EXERCISE REQUIREMENTS ::
Find the lines in these entries that include the word "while" and state how many there are, with no other words.

EXERCISE MATERIAL ::
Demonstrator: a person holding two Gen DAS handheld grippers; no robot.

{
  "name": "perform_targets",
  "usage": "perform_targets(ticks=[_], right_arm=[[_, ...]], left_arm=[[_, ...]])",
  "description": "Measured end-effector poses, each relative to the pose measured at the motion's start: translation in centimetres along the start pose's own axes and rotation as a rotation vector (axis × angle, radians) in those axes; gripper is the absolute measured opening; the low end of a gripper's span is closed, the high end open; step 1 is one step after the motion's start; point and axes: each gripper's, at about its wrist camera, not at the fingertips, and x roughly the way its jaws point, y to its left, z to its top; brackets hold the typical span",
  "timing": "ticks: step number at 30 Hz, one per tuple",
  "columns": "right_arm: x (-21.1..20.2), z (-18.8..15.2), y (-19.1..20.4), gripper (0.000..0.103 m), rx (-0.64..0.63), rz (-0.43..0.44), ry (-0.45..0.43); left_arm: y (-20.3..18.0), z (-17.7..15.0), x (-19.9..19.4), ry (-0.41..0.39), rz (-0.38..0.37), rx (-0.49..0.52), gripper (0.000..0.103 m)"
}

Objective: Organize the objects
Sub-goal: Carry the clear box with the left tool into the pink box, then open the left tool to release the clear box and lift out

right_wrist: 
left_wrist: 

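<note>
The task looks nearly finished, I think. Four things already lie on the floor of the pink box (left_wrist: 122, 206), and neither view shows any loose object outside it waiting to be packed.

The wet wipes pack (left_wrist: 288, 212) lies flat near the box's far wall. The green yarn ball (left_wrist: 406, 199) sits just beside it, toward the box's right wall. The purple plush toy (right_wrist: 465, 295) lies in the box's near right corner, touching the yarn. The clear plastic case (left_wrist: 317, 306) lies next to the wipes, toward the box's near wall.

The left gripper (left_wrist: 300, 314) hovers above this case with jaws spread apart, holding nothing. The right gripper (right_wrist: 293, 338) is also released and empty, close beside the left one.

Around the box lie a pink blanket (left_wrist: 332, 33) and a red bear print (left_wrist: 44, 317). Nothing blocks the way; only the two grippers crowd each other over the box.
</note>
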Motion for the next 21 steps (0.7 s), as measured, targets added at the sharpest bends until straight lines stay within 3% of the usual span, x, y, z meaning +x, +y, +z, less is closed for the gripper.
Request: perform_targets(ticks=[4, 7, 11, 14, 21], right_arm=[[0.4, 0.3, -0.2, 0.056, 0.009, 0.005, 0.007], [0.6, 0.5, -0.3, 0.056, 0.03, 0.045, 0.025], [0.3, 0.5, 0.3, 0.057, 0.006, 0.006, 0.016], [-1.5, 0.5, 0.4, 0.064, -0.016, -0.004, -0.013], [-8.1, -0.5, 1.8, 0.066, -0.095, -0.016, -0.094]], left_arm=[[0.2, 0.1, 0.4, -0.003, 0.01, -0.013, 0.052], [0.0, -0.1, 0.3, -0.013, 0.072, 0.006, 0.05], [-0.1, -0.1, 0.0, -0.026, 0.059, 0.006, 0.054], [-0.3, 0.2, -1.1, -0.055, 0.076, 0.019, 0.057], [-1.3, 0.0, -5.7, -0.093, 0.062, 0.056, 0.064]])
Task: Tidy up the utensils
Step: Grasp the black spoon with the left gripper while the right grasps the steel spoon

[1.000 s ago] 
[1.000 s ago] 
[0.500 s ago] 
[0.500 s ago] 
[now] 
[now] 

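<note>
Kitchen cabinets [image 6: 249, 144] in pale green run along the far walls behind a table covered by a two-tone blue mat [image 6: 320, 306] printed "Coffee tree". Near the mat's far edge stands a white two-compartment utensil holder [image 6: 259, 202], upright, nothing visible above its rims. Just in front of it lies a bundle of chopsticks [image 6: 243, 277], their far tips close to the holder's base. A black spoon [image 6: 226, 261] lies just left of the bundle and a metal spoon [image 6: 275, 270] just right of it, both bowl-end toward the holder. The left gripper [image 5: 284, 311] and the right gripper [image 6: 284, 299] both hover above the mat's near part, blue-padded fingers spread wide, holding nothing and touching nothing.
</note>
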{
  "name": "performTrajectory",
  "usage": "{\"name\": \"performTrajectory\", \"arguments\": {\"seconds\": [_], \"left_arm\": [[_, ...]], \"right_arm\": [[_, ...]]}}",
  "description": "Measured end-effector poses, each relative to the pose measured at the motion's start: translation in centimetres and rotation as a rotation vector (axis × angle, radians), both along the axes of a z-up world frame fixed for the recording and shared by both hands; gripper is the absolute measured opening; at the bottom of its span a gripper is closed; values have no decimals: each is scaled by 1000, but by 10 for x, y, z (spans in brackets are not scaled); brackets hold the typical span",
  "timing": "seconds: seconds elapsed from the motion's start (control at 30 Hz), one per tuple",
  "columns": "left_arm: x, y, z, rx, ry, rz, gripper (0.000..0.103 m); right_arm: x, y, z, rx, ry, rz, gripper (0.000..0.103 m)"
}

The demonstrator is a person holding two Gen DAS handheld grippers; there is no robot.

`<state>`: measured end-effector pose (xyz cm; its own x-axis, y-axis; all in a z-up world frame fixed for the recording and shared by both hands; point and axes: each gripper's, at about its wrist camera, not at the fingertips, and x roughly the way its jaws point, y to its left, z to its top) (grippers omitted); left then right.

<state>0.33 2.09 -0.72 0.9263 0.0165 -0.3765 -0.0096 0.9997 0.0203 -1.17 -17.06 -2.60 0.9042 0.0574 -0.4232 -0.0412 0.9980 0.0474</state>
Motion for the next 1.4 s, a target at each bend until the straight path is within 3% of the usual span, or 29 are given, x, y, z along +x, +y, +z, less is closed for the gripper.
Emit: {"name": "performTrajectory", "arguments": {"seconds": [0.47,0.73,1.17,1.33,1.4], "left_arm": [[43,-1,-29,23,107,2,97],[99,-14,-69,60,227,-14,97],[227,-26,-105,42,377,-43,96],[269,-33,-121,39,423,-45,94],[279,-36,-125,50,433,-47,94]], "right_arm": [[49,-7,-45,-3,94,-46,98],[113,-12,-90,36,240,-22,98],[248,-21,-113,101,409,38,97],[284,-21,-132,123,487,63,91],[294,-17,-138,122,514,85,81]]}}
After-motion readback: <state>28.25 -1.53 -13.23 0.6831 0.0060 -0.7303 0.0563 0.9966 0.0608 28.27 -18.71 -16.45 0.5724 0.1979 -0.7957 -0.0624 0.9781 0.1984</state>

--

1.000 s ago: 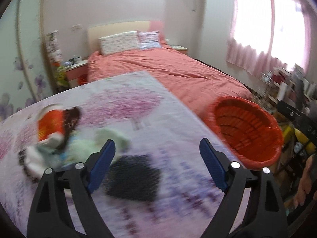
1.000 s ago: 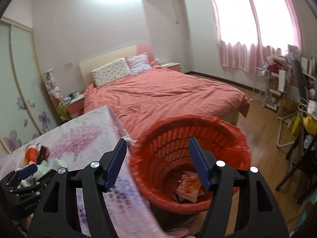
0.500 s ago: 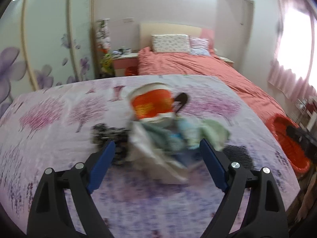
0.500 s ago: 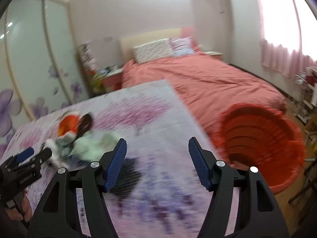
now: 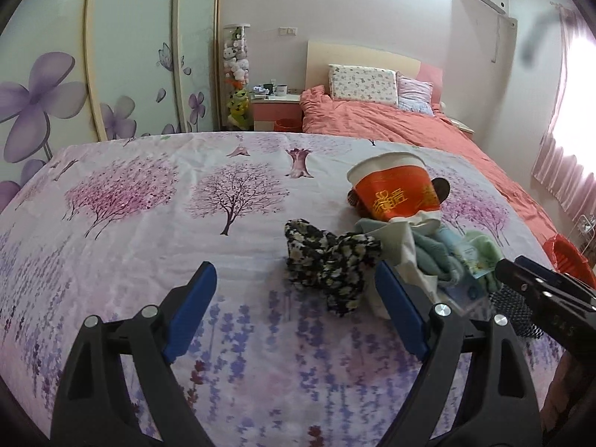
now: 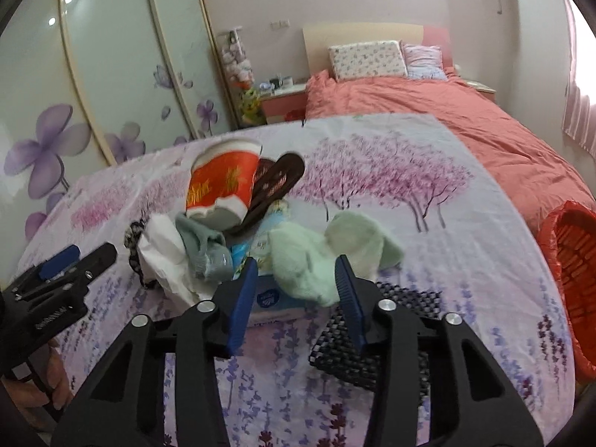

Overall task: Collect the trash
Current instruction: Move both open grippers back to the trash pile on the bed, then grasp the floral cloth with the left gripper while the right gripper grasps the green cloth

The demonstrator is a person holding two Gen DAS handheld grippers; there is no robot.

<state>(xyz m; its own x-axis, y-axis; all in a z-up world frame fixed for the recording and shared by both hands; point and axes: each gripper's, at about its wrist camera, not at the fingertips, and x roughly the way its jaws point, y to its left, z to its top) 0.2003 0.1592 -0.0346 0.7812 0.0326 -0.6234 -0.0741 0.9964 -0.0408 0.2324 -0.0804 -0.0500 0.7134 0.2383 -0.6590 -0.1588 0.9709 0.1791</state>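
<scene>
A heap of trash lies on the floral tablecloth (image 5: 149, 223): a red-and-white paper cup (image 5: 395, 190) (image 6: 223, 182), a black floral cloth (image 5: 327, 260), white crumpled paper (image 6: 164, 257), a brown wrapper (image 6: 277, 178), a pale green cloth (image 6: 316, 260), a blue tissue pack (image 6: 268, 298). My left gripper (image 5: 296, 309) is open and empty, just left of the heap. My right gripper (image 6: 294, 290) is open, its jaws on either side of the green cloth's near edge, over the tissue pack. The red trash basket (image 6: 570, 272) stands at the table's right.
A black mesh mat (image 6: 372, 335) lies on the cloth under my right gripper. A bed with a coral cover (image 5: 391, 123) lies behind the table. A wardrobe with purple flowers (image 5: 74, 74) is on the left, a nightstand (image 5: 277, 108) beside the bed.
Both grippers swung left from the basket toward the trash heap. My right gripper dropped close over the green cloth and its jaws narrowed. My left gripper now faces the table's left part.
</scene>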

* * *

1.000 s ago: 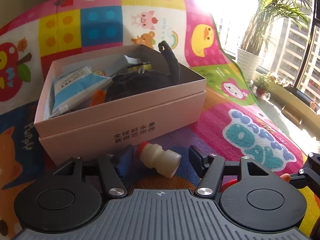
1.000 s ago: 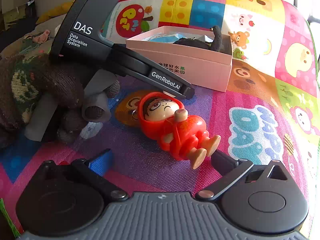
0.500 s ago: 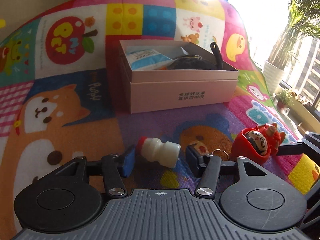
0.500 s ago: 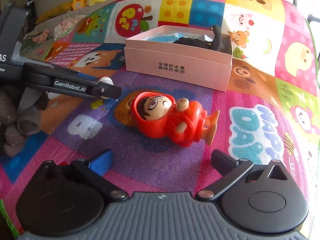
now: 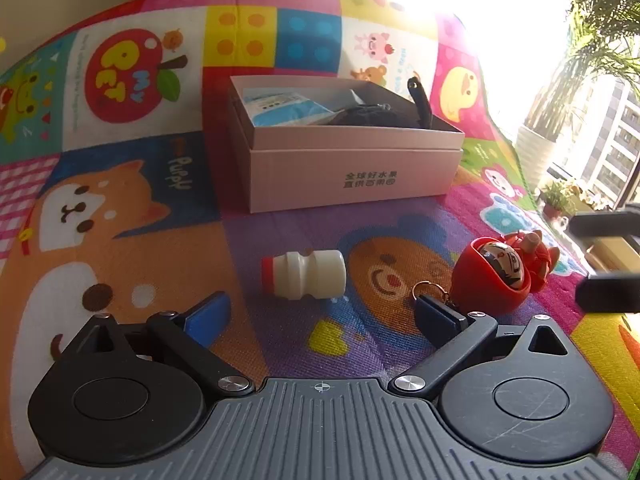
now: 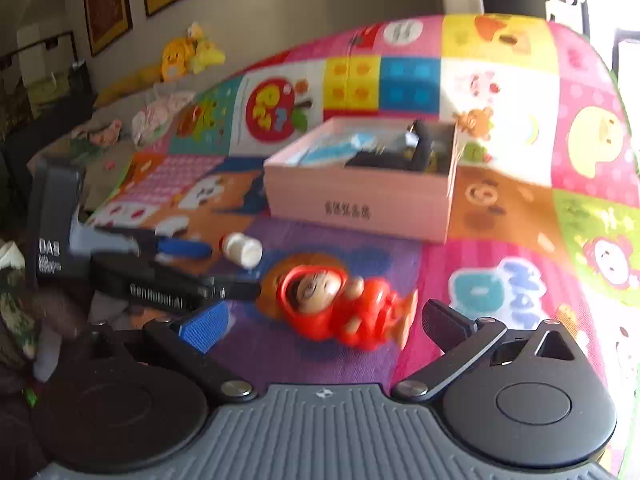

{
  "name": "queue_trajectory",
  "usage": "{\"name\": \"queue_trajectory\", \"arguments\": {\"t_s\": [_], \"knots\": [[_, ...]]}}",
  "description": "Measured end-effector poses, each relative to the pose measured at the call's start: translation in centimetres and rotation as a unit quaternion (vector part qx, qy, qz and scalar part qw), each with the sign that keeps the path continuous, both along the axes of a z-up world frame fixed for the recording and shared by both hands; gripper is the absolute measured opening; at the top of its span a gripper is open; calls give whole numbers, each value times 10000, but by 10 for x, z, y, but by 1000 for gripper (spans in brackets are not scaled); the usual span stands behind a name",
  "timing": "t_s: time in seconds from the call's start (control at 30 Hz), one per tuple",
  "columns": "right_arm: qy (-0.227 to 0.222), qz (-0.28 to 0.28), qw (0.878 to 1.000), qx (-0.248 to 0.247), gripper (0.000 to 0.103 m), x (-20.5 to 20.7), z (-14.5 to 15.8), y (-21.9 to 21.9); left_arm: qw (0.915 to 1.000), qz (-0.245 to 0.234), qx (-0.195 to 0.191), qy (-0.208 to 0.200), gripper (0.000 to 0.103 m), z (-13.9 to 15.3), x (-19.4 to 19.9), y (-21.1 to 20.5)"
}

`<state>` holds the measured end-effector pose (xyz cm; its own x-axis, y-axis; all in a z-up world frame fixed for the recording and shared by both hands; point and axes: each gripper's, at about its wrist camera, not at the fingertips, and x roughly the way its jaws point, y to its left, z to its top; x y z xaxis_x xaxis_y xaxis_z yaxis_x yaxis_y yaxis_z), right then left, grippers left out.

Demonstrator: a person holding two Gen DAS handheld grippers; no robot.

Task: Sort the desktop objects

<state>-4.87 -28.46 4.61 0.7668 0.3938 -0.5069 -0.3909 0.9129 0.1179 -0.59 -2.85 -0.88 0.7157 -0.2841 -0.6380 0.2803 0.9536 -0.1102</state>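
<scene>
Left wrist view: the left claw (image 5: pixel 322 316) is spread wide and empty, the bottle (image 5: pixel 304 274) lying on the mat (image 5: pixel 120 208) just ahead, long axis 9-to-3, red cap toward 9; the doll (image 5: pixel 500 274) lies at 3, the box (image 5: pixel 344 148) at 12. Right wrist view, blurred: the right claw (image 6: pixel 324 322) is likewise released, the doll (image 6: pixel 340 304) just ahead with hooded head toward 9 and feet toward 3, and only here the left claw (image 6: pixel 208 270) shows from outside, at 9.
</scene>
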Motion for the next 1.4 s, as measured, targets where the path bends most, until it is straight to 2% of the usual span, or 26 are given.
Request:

SOLUTION FOR THIS EXERCISE ::
2